Find the string "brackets" in the records. Copy every line it appears in.

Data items
————
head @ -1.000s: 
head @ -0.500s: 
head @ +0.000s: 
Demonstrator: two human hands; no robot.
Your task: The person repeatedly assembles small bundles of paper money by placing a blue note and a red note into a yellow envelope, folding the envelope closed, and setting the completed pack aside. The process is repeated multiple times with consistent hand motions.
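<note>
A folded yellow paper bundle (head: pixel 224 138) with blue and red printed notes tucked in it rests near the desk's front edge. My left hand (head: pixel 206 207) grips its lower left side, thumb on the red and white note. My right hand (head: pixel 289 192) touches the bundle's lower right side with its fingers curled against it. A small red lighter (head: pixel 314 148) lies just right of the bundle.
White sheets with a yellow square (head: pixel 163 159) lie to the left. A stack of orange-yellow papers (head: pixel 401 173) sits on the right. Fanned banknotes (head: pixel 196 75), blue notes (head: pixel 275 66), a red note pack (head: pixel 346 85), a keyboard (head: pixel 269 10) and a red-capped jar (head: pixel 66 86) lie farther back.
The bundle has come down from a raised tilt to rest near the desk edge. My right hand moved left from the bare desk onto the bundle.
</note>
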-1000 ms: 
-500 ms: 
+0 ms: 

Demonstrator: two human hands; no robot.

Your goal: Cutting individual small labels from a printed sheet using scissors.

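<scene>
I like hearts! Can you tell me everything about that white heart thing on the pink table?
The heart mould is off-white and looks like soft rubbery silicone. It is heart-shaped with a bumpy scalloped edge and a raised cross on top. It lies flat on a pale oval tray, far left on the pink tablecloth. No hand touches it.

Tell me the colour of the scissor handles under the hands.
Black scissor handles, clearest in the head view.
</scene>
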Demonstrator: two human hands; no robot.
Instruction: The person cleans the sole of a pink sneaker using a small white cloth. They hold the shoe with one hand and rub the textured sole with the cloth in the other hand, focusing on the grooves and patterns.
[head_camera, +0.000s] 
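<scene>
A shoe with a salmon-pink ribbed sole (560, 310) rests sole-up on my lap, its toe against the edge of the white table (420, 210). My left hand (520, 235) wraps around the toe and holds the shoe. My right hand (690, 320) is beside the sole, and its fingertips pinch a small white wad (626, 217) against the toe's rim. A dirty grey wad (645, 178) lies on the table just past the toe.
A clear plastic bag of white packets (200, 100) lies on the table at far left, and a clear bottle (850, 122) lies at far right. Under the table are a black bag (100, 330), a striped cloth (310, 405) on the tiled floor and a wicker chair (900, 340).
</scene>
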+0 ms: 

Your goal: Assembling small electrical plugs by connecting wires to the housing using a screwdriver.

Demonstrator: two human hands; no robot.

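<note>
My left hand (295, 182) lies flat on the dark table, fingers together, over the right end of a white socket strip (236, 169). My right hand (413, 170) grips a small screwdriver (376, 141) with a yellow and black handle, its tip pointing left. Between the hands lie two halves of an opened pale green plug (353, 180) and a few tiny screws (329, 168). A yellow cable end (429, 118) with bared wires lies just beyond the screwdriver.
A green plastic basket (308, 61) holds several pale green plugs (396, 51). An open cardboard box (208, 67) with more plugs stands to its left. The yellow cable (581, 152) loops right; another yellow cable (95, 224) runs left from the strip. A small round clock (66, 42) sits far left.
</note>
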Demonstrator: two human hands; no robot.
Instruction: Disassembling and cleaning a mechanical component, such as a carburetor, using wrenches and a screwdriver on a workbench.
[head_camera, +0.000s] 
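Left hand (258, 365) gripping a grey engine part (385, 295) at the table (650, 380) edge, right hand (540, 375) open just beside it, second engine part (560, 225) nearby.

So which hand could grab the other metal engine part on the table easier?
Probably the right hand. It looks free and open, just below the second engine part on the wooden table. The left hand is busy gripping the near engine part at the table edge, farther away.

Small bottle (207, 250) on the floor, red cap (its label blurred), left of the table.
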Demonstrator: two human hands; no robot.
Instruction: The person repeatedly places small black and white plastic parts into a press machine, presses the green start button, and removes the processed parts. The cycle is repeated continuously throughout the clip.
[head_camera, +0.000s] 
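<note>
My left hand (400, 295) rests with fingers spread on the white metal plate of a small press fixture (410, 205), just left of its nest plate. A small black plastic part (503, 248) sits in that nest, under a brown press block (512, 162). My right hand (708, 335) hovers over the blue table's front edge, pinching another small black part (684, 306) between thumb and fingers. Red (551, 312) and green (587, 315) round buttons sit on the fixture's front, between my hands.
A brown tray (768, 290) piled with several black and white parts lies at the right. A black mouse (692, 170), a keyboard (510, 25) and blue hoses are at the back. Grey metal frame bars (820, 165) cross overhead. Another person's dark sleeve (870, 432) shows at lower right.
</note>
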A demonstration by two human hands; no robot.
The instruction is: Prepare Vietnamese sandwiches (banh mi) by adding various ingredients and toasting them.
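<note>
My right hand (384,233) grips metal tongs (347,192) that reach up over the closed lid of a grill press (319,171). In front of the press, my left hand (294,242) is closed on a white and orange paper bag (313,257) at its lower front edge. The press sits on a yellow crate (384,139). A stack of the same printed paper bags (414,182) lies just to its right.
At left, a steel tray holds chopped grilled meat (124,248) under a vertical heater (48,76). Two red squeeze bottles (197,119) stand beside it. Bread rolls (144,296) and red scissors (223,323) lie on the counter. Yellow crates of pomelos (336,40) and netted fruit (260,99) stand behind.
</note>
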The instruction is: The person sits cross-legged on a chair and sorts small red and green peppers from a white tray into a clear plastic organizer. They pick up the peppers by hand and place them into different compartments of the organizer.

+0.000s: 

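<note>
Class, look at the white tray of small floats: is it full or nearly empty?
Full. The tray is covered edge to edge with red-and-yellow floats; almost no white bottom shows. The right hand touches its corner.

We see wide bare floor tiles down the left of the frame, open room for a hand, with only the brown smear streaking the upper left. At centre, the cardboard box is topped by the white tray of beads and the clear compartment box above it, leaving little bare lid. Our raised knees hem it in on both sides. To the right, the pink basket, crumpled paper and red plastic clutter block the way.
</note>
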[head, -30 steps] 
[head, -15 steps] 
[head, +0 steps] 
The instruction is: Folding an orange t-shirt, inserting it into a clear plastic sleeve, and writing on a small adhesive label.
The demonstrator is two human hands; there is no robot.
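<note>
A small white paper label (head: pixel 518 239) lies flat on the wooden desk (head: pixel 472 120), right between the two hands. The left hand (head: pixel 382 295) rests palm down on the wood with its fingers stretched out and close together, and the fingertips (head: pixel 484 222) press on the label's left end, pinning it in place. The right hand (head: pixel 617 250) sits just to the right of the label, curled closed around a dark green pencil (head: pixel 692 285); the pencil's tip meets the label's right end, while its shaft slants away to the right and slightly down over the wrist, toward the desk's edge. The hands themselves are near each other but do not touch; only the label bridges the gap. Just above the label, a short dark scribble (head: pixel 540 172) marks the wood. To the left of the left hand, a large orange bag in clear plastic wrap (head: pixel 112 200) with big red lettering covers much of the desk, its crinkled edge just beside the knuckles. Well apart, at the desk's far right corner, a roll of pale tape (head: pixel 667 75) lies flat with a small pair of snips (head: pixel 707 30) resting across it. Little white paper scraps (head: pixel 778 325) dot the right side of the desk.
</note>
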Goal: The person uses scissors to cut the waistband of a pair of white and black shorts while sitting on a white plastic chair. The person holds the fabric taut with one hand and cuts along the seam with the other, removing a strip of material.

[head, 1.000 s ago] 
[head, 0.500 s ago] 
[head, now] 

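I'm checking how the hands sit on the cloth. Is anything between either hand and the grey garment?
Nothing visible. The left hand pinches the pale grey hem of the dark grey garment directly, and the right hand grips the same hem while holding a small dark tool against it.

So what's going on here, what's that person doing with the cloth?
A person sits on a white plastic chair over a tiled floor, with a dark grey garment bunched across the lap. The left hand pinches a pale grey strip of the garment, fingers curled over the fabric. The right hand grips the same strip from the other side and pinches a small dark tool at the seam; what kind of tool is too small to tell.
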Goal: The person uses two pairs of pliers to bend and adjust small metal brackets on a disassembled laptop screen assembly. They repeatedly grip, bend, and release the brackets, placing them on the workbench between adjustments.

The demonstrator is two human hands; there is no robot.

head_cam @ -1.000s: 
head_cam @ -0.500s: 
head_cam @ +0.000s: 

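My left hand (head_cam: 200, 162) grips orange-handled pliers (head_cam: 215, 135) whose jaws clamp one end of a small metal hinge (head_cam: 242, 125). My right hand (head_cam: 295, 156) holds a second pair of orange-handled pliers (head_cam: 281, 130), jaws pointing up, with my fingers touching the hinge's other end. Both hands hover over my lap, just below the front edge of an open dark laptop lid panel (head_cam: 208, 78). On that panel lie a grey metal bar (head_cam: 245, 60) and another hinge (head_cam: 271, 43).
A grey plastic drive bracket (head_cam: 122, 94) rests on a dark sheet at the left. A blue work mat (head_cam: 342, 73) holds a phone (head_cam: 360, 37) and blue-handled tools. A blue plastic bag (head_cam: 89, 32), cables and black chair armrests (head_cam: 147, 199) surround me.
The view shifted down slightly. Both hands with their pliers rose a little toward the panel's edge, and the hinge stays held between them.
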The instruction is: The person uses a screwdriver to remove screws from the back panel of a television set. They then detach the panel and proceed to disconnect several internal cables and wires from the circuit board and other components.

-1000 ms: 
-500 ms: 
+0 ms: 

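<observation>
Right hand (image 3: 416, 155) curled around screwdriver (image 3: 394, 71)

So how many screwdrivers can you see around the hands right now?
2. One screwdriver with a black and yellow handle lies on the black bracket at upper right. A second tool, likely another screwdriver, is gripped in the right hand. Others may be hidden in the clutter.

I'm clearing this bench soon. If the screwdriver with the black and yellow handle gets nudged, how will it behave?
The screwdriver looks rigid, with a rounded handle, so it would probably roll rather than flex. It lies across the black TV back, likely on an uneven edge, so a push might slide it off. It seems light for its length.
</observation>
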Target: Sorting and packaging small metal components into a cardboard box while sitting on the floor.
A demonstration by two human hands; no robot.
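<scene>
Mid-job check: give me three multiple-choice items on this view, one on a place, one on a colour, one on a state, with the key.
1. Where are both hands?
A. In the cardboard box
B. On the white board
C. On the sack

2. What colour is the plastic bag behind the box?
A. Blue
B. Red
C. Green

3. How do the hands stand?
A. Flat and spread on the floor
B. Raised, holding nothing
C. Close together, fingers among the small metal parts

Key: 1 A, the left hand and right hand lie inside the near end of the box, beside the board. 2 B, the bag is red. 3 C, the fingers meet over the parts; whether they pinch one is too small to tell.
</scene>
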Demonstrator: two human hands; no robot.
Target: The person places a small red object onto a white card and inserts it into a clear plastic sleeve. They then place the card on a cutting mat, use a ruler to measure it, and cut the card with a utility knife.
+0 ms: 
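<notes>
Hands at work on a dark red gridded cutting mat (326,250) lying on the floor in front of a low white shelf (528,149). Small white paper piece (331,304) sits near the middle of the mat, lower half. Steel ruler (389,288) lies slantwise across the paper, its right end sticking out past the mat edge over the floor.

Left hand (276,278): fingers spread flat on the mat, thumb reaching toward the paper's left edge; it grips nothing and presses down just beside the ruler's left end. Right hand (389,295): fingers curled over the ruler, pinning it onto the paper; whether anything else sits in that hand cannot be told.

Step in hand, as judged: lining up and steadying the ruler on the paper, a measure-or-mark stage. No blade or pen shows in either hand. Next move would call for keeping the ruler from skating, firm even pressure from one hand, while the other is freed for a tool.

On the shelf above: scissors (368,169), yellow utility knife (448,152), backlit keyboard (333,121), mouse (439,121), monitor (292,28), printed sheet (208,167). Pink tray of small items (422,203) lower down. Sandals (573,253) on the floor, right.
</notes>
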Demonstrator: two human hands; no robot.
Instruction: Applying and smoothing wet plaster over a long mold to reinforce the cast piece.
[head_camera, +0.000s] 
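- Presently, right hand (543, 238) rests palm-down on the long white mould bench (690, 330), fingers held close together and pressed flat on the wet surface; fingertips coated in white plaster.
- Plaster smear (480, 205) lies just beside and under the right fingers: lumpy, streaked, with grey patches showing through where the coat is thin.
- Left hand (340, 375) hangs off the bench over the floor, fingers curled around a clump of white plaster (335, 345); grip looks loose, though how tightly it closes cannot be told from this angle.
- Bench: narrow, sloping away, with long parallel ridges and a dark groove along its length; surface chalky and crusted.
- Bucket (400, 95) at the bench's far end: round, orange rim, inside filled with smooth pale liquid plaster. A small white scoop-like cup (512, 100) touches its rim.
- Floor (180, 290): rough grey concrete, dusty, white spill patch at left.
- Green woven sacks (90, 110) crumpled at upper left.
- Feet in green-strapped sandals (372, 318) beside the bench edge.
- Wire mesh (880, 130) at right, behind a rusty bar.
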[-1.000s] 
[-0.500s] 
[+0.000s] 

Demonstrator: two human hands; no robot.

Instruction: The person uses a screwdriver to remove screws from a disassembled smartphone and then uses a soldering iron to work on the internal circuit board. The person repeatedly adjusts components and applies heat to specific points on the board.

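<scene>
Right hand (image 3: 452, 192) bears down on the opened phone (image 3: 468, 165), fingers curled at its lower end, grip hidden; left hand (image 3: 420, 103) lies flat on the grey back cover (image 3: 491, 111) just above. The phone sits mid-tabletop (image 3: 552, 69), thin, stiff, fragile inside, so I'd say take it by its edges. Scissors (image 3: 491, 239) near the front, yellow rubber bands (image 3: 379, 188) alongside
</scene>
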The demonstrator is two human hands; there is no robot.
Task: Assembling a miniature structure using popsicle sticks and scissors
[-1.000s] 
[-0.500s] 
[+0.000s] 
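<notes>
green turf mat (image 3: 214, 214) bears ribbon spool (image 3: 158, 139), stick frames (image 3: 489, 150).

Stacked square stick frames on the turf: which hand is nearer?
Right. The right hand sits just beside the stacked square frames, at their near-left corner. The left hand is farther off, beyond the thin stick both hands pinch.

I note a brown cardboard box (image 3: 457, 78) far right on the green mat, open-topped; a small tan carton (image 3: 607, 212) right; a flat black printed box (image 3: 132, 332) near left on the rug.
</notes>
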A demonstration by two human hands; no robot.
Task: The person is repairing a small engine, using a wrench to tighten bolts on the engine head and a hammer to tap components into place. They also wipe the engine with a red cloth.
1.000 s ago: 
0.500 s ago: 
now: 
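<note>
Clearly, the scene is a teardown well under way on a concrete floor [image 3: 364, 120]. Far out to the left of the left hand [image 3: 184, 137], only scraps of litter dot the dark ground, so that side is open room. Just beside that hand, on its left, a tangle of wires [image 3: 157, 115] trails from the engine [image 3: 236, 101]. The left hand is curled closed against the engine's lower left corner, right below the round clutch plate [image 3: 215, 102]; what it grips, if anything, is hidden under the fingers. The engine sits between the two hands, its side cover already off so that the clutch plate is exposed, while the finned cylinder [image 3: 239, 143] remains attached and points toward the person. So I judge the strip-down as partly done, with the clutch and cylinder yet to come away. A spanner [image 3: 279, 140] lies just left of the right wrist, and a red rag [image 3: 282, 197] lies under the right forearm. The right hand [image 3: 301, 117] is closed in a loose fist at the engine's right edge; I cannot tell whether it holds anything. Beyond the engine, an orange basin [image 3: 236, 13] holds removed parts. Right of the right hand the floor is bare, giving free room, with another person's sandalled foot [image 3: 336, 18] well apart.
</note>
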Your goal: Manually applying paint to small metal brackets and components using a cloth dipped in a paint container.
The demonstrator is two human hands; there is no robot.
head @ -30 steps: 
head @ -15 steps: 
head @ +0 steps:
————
### ANSWER FOR THE TASK
Goal: The person uses two pairs of pliers to bend and adjust small metal brackets on a disassembled laptop screen assembly. They repeatedly grip, bend, and release the brackets, placing them on the workbench between adjustments.
Your goal: Manually applying paint to small metal brackets and components using a cloth dipped in a paint container.

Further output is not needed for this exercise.